Andreas Dilger wrote:
On Jun 16, 2007 08:17 -0500, John Marconi wrote:
I am running into a situation in which one of my ext3 filesystems is
getting hung during normal usage. There are three ext3 filesystems on a
CompactFLASH. One is mounted as / and one as /tmp. In my test, I am
copying a 100 MB file from /root to /tmp repeatedly. While doing this
test, I eventually see the copying stop, and any attempts to access /tmp
fail - if I even do ls /tmp the command will hang.
I suspect kjournald because of the following ps output:
PID PPID WCHAN:20 PCPU %MEM PSR COMM
8847 99 start_this_handle 1.1 0.0 28 pdflush
8853 99 schedule_timeout 0.2 0.0 7 pdflush
188 1 kswapd 0.0 0.0 19 kswapd0
8051 1 mtd_blktrans_thread 0.0 0.0 22 mtdblockd
8243 1 kjournald 0.0 0.0 0 kjournald
8305 1 schedule_timeout 0.0 0.0 2 udevd
8378 1 kjournald 0.0 0.0 0 kjournald
8379 1 journal_commit_trans 16.6 0.0 0 kjournald
8437 1 schedule_timeout 0.0 0.0 0 evlogd
8527 1 syslog 0.0 0.0 1 klogd
8534 1 schedule_timeout 0.0 0.0 0 portmap
8569 1 schedule_timeout 0.0 0.0 0 rngd
8639 1 schedule_timeout 0.1 0.0 24 sshd
8741 8639 schedule_timeout 0.0 0.0 0 sshd
8743 8741 wait 0.0 0.0 9 bash
8857 8743 schedule_timeout 4.9 0.0 7 cp
8664 1 schedule_timeout 0.0 0.0 0 xinetd
8679 1 schedule_timeout 0.0 0.0 0 evlnotifyd
8689 1 schedule_timeout 0.0 0.0 0 evlactiond
8704 1 wait 0.0 0.0 1 bash
8882 8704 - 0.0 0.0 2 ps
If I run ps repeatedly, I always see process 8379 in
journal_commit_transaction, and it is always taking between 12% and 20%
of processor 0 up. This process never completes. I also see process
8847 in start_this_handle forever as well - so I believe they are related.
This system is using a 2.6.14 kernel.
Please try to reproduce with a newer kernel, as this kind of problem
might have been fixed already.
Two tips for debugging this kind of issue:
- you need to have detailed stack traces (e.g. sysrq-t) of all the
interesting processes
- if a process is stuck inside a large function (e.g. 8379 in example)
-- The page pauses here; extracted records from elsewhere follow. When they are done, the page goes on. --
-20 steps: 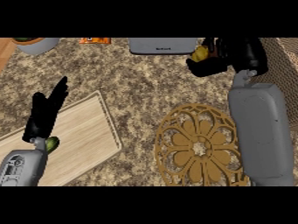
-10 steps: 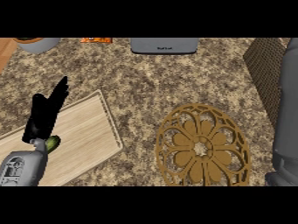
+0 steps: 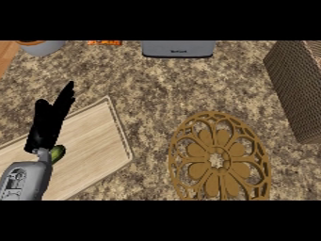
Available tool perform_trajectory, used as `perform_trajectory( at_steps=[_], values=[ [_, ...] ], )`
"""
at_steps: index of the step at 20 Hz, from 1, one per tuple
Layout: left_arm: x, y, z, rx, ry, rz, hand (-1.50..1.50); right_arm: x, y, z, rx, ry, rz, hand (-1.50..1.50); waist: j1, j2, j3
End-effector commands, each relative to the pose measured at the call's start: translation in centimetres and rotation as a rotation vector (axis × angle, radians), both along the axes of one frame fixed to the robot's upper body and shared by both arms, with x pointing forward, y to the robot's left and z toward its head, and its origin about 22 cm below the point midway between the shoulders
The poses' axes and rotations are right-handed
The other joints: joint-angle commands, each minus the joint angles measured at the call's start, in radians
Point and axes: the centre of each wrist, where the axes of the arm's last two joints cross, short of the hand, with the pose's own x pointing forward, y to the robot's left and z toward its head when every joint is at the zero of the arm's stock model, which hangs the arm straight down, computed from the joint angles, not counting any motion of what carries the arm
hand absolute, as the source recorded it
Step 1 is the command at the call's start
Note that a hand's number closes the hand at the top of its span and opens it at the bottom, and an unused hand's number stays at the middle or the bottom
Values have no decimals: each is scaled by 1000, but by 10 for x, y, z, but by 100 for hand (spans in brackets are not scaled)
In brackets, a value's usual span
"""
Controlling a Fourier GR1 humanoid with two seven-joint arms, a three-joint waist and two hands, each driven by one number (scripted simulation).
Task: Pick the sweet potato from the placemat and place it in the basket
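Note:
The round brown openwork placemat [image 3: 218, 162] lies on the counter at the lower middle, with nothing on it. At the right edge stands the woven brown basket [image 3: 308, 89]; I see its outer wall, while its inside is hidden. No sweet potato shows anywhere. My left hand [image 3: 50, 120] rests at the left, open with straight fingers pointing up, over a wooden cutting board. My right hand and forearm are out of the picture.
A pale wooden cutting board [image 3: 93, 146] lies at the lower left, with a small green thing [image 3: 57, 153] by my left wrist. A grey appliance [image 3: 178, 48], a grey bowl [image 3: 41, 46] and an orange item [image 3: 106, 43] line the back edge.
My right arm, up by the basket with a yellowish thing in its hand a second ago, has gone out of view past the right edge. The left hand has stayed put.

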Motion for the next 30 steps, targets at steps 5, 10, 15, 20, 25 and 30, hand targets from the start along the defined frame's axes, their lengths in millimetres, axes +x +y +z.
perform_trajectory(
  at_steps=[5,10,15,20,25,30],
  values=[
    [-5,11,-2,-2,-9,-9,0,24,-74,1,-142,127,-156,150,14,5,0],
    [6,4,4,0,-6,-17,0,25,-124,-26,-194,155,-226,150,5,4,1],
    [0,-7,-8,11,10,-7,0,14,-183,-46,-186,151,-152,150,9,6,2],
    [5,-18,0,-16,-10,-9,0,20,-194,-67,-136,152,-94,150,9,4,1],
    [6,-1,-7,12,-3,-11,0,12,-227,-109,-163,212,-99,150,16,9,2],
    [1,-6,-6,-24,10,-31,0,18,-227,-135,-25,255,-85,150,22,9,2]
  ],
)
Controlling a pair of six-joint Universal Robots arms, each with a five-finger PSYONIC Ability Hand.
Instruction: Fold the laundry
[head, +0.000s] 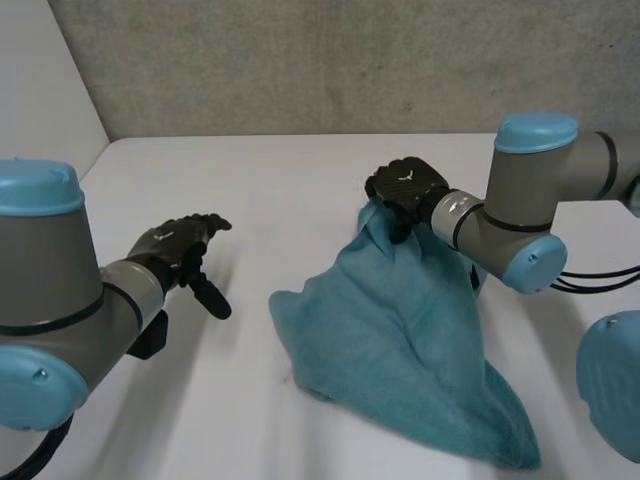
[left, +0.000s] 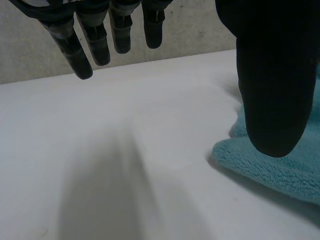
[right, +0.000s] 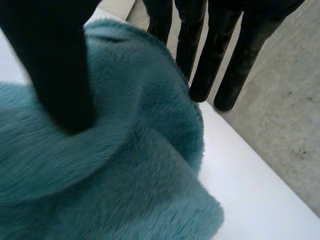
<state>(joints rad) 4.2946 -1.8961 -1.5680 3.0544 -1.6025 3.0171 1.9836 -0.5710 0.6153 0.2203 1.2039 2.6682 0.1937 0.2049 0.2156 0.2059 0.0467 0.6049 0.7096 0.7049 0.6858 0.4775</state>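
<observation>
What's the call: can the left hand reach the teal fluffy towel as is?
Probably yes: left hand open over white table, teal fluffy towel's edge beside its thumb, nothing between. Right hand pinches its raised end.

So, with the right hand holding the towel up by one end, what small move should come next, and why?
Probably bring the left hand across to the nearest corner of the towel and pinch it. The right hand grips one end raised off the table, the rest lies crumpled, and the left hand hovers open beside it, holding nothing.
</observation>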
you need to provide the exact line number. this can be found by compiling
the kernel with CONFIG_DEBUG_INFO (-g flag to gcc) and then doing
"gdb vmlinux" and "p *(journal_commit_transaction+{offset})", where the
byte offset is printed in the sysrq-t output, and then include the code
surrounding that line from the source file
- a process stuck in "start_this_handle()" is often just an innocent
bystander. It is waiting for the currently committing transaction to
complete before it can start a new filesystem-modifying operation (handle).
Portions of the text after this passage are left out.